▶ _Problem to work on_
Each line below from the one containing "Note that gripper" through the one containing "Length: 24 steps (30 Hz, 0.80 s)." should be output exactly as it stands, and no other line should appear.

======== Stored data ========

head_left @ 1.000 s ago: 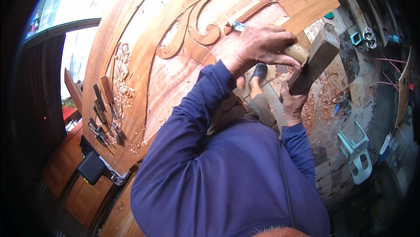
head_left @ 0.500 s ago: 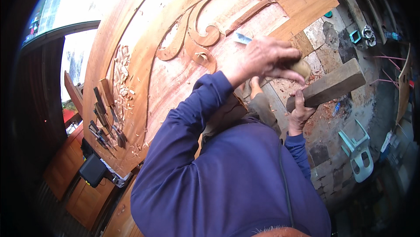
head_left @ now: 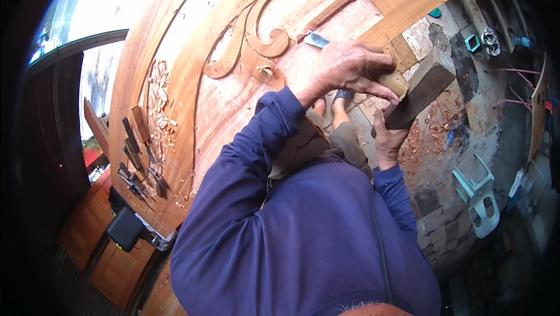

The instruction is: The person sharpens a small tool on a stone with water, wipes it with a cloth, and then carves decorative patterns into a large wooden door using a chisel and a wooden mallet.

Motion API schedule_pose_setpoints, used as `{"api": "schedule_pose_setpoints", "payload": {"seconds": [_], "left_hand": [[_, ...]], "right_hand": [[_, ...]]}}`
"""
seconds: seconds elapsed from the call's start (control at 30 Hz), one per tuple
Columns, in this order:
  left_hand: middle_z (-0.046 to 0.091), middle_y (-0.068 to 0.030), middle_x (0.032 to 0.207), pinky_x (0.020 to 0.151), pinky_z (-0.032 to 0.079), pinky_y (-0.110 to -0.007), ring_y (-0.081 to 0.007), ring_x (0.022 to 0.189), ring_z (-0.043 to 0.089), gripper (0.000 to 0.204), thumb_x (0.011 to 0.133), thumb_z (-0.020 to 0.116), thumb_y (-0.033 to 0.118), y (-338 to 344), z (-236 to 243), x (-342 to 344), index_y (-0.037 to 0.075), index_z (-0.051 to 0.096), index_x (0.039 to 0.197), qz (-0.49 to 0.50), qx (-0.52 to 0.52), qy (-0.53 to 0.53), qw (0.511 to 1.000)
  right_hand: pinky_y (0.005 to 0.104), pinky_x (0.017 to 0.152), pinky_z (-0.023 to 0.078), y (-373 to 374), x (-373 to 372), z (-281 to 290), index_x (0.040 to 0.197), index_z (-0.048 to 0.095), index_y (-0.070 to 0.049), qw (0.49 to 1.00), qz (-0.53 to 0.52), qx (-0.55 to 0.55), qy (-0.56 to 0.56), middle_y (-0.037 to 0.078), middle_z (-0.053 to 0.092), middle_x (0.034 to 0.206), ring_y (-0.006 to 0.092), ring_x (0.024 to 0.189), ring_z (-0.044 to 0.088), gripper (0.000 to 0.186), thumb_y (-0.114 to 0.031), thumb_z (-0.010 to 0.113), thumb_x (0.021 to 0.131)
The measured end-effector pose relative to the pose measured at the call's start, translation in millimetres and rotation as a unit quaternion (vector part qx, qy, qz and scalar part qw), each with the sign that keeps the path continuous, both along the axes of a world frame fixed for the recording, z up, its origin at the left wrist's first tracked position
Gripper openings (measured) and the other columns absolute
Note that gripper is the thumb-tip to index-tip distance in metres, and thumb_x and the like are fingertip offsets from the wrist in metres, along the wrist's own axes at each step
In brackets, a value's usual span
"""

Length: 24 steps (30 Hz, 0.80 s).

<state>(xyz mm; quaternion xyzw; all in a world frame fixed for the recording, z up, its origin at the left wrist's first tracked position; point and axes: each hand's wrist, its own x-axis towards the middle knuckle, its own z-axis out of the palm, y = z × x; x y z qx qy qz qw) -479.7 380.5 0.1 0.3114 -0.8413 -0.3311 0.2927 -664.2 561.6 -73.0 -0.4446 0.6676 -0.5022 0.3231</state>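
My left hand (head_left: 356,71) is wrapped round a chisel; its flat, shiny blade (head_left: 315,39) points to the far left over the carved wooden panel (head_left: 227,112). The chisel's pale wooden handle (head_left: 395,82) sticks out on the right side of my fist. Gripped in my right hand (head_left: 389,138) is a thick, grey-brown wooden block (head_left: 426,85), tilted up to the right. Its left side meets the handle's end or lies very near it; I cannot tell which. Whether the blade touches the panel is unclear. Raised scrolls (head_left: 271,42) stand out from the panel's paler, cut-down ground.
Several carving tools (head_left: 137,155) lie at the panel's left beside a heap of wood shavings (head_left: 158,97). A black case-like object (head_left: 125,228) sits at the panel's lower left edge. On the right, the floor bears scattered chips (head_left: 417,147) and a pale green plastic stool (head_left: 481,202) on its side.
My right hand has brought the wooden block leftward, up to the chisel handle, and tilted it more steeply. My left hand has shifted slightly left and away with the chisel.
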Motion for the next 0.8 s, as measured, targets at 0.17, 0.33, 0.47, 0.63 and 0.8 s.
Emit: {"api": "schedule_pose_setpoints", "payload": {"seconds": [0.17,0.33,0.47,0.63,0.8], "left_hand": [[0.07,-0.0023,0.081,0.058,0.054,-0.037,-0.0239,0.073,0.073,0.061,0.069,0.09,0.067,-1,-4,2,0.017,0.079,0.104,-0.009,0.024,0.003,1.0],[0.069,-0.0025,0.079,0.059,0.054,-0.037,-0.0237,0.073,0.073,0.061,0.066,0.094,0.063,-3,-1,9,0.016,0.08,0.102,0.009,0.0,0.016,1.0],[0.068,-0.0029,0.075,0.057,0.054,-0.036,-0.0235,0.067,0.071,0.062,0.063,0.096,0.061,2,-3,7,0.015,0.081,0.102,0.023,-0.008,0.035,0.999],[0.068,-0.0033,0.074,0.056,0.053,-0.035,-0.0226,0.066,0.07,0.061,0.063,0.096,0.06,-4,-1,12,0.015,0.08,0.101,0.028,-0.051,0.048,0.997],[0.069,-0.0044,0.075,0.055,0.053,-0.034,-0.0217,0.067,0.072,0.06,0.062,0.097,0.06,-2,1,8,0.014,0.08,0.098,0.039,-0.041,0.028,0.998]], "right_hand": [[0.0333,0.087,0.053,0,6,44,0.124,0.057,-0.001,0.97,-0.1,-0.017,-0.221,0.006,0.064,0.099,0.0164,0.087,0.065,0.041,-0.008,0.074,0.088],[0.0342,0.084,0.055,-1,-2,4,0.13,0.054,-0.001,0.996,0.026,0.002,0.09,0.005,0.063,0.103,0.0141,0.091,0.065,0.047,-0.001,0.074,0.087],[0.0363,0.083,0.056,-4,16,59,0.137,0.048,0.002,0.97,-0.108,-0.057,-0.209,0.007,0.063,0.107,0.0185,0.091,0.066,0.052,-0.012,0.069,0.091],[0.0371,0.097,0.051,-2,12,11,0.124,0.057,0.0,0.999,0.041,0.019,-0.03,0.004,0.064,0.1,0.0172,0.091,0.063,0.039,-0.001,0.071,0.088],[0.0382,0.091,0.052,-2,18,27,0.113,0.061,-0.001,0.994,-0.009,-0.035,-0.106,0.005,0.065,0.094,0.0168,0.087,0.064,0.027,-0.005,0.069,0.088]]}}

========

▶ _Result for this task_
Note that gripper is the thumb-tip to index-tip distance in metres, and thumb_x and the like are fingertip offsets from the wrist in metres, along the wrist's own axes at each step
In brackets, a value's usual span
"""

Length: 24 steps (30 Hz, 0.80 s).

Nothing else belongs to the answer.